Tarifs : De 32 à 63 euros.

Musiques de Vladimir Cosma
Paroles MC Solaar, Vline Buggy, Maxime Le Forestier, Jean-Marie Leau, Les Fatals Picards, Yves Dessca
Mise en scène de Patrick Timsit
Livret Gérald Sibleyras et Etienne de Balasy
d’après un scénario original de Gérard Oury et Danièle Thompson
Chorégraphie Najib Guerfi
Chorégraphie traditionnelle Ilan Zaoui (Adama).

Avec : Eric Métayer, Marianne James, Michel Lerousseau, Richard Charest, Julie Victor, Nikola Parienty, Spike’s, Vartoch’, Franck Vincent, Sophie Sam…

Trente-cinq ans après sa sortie, Les aventures de Rabbi Jacob, le long-métrage de Gérard Oury, arrive aujourd’hui sur scène, version comédie musicale. Certes, il faudrait se concentrer sur le spectacle en essayant d’oublier le film originel mais c’est extrêmement difficile tant l’un est calqué sur l’autre. Les ingrédients sont les mêmes : les répliques cultes sont là ; le budget ? sans doute fort élevé – consacré aux décors a permis de reconstituer chacun des lieux, de l’aéroport à la rue des Rosiers, en passant par l’usine et la cuve de chewing-gum. Enfin, les thèmes sont malheureusement toujours d’actualité. Et pourtant, ça ne prend pas. La mise en scène est plate, les dialogues peinent à faire sourire et le spectacle avance laborieusement, alternant les scènes du film et les (trop) nombreux morceaux musicaux. Ils apportent tellement peu au spectacle qu’on est en droit de se demander s’il était indispensable de « musicaliser » cette oeuvre, au-delà de la danse de Rabbi Jacob, qui s’impose assez naturellement comme le moment le plus enthousiasmant du show. A l’exception de quelques moments sympathiques, notamment le « Looking for Pivert » qui clôt la première partie, les morceaux musicaux alourdissent le propos et nuisent à la fluidité du spectacle.

Tête d’affiche oblige, Germaine Pivert ? interprétée par Marianne James ? récolte plusieurs chansons inutiles, en marge de l’intrigue. Elle reprend le rôle tenu par Suzy Delair et fait… du Marianne James. Jouer avec subtilité est sans doute mal aisé quand on apparaît sur scène avec un dentier géant en guise de chien mais le constat est qu’elle cannibalise le rôle principal dès qu’elle est sur scène.

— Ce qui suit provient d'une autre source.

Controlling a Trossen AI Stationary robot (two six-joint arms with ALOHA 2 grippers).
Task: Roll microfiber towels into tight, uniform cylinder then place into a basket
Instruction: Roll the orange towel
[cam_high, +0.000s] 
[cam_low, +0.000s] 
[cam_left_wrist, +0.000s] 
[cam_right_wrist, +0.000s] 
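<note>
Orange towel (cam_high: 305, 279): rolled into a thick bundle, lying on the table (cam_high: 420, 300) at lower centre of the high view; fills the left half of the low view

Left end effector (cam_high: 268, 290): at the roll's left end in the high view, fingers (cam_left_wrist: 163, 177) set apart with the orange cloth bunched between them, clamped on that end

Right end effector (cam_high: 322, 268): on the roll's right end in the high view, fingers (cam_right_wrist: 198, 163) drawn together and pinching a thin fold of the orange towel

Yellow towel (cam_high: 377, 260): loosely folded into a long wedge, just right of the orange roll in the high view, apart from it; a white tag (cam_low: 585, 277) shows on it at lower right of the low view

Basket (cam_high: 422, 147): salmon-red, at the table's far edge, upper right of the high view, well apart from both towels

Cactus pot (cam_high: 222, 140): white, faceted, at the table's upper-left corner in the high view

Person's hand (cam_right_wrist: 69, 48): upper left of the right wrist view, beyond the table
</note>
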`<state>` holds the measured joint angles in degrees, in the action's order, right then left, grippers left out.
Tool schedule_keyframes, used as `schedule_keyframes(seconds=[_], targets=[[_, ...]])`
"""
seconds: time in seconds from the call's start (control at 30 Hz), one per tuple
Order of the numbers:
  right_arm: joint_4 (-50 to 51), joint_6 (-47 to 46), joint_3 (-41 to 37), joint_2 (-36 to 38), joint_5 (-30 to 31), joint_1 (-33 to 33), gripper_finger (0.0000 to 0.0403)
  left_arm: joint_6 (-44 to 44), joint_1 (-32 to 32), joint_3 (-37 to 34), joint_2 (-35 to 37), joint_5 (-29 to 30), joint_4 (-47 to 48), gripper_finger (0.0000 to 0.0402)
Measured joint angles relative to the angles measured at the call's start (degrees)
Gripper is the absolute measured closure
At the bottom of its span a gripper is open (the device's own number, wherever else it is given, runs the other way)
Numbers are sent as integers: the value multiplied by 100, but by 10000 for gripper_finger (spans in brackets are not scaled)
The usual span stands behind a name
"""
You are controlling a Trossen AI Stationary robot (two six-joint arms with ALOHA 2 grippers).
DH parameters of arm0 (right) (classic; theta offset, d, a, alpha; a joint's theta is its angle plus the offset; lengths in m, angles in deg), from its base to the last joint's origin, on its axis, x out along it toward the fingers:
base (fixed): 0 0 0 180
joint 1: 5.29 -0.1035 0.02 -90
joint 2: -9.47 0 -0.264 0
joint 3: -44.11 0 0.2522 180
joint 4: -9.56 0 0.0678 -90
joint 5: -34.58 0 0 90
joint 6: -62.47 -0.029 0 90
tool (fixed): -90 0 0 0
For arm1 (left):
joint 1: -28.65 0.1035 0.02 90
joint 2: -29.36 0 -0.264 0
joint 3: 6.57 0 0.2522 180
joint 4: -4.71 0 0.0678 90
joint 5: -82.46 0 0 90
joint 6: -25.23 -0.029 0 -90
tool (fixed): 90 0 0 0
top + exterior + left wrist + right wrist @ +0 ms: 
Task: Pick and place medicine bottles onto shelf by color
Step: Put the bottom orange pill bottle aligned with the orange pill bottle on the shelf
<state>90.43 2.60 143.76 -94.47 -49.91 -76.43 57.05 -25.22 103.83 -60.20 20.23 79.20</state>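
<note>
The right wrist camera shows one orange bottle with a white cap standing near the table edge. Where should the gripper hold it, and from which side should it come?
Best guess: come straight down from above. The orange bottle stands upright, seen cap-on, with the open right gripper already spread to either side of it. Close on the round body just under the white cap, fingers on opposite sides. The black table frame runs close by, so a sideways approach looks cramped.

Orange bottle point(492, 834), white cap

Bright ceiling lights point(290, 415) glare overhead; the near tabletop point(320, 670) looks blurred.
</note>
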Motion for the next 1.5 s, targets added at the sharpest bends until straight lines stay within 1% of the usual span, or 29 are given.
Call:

Le rôle principal, c’est Eric Métayer qui fait ce qu’il peut pour ne pas tomber dans une pâle copie de Louis de Funès. Mais c’est justement la folie et la démesure de celui-ci qui portaient le film. Bien que confié à un comédien de talent, ce Pivert n’est pas assez irascible, pas assez odieux, ni même assez exubérant pour porter les répliques. Sans l’excès attendu, on assiste à une série de clichés qui, s’ils sont plein de bons sentiments, oublient d’être comiques. Or, Les aventures de Rabbi Jacob constituent avant tout une bonne comédie qui aurait peut-être pu faire mouche dans un plus petit théâtre, avec une scénographie moins onéreuse et plus de modestie. Peut-être n’aurions-nous pas pu voir une course poursuite, des danses énergiques mais souvent hors sujet et des choix artistiques peu assumés (ragga muffin ou musique traditionnelle ? réalisme ou fantaisie ?). Peut-être aurions-nous ri ?
Malgré tous ces ratés, il faut noter que deux artistes sortent leur épingle du jeu. C’est sans aucun doute le cas de Michel Lerousseau qui campe un Salomon fort crédible et Vartoch qui interprète Rabbi Jacob avec justesse et drôlerie. Ils représentent les vraies réussites du spectacle, qu’on aurait souhaitées plus nombreuses.